Serge Diaghilev ( Rússia, 1872-
Veneza, 1929) foi um legendário e brilhante empresário de balé, fundador da
companhia de Balés Russos, que eletrizou Paris na década de vinte. Teve o extraordinário mérito de atrair e
envolver em sua companhia e seus espetáculos os maiores compositores da época
como Debussy, Strawinsky, Prokofieff, Ravel, Satie; os maiores pintores como Picasso, Braque,
Utrillo; os maiores escritores com destaque para Jean Cocteau. Produziu e criou
coreografias antológicas para os balés Petruchka, Sagração da Primavera, Les
Noces, Parade, Jeux, Prélude à l´ Aprés Midi d´un Faune. Ainda revelou os mais célebres bailarinos da
história, principalmente Nijinski, e outros como Serge Lifar e Ana Pavlova, tão
importantes quanto.
Eric Satie
(França, 1866-1925)
Compositores do período tiveram atitude sistemática e irreverente em relação ao
passado, principalmente aqueles atuantes em Paris, cidade adotada por Strawinsky.
Em 1920, influenciados pelo literato Jean Cocteau, alguns desses músicos
reunidos no que se chamou o Grupo do Seis (que incluía Tailleferre, Poulenc,
Darius Milhaud, Honegger, George Auric, Louis Durey) adotaram a estética da irreverência
e anti-romantismo: música direta, secamente espirituosa e atual.
Escolheram por modelo Eric Satie, que enveredara por uma espécie de dadaísmo[1]
Ele queria a música reduzida ao estritamente essencial. Era dono de um terrível
senso de humor e de paródia. Colocava títulos surrealistas em suas peças como: Choses vues à Droite et à Gauche sans
lunettes, Trois morceaux en forme de
poire, Sonatine Bureaucratique, Embryions dessechées ( Coisas Vistas à
Direita e à Esquerda sem Óculos, Três peças em forma de Pera, Sonatina
Burocrática, Embriões Dissecados) e cultivava sua inconsequência na “música de
mobiliário”, isto é, música de fundo,
destinada a ser ignorada. Suas indicações de dinâmica eram no mesmo estilo: pp en pauvre souffle , avec beaucoup de mal ( pp já sem fôlego com muita
dificuldade). Na música, a escrita era esparsa, seca, caprichosa, paródica,
espirituosa como no balé Parade (1917)
que descreve uma parada, um desfile de circo,
numa sucessão de construções
musicais ingênuas e de cuja orquestração
fazem parte os sons de um revolver e de uma máquina de escrever. Entre outros
exemplos despojados e minimalistas, estão as Gnossiennes e as Gymnopedies, peças para piano.

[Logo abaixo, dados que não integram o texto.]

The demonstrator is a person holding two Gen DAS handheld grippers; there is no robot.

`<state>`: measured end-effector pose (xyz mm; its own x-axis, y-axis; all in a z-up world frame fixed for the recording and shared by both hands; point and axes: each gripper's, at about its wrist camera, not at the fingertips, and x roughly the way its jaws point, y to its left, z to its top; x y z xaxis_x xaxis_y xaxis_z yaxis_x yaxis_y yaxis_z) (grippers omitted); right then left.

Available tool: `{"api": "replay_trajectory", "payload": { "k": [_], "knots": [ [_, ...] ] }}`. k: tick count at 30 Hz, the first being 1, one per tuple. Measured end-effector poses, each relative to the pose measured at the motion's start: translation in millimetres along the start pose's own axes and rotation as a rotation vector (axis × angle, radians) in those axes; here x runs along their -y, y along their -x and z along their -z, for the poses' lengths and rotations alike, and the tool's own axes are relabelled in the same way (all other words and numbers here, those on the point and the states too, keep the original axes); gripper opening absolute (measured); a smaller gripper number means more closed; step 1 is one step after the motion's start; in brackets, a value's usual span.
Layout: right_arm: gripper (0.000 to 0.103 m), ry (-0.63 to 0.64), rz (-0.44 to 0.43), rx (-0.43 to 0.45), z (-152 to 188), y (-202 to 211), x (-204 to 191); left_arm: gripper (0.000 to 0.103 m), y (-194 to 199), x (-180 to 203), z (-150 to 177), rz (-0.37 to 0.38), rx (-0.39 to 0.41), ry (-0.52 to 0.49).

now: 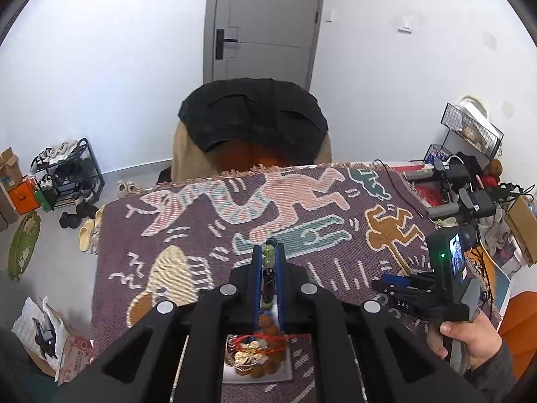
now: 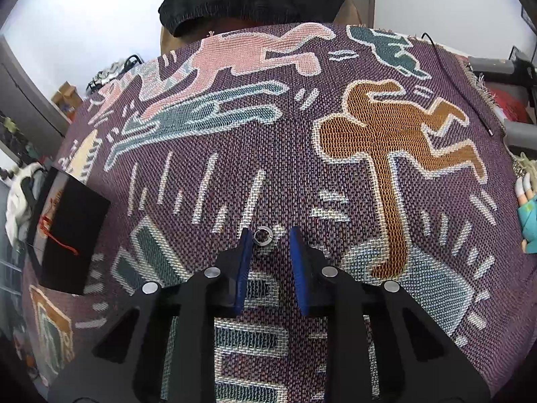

Para o balé Parade, Picasso desenhou a cortina de cena do
palco do teatro que ficou famosa e hoje corre mundo em exposições a exemplo da
que foi realizada em S. Paulo, em 2004. Picasso
desenhou também a capa da partitura de Rag-time, de Strawinky, o
cenário e figurinos para o balé Pulcinella e a caricatura do autor; Jean Cocteau fez a caricatura de Satie.
Os primeiros anos do século XX
representaram um período de rupturas, de amplas mudanças, de liberdade de
criação e de multiplicidade de tendências que marcaram a história da música
ocidental. ( Alex Ross, O Resto é Ruído; Paul Grffiths, A Música Moderna).( Caricatura de Satie por
Jean Cocteau - Griffiths)
[1]
Dadaísmo- movimento literário lançado em 1916 por Tristan Tzara, escritor
francês de origem rumena (1896-1963) e cujo princípio essencial era, tal como
no superrealismo que lhe sucedeu o apelo ao subconsciente: dada.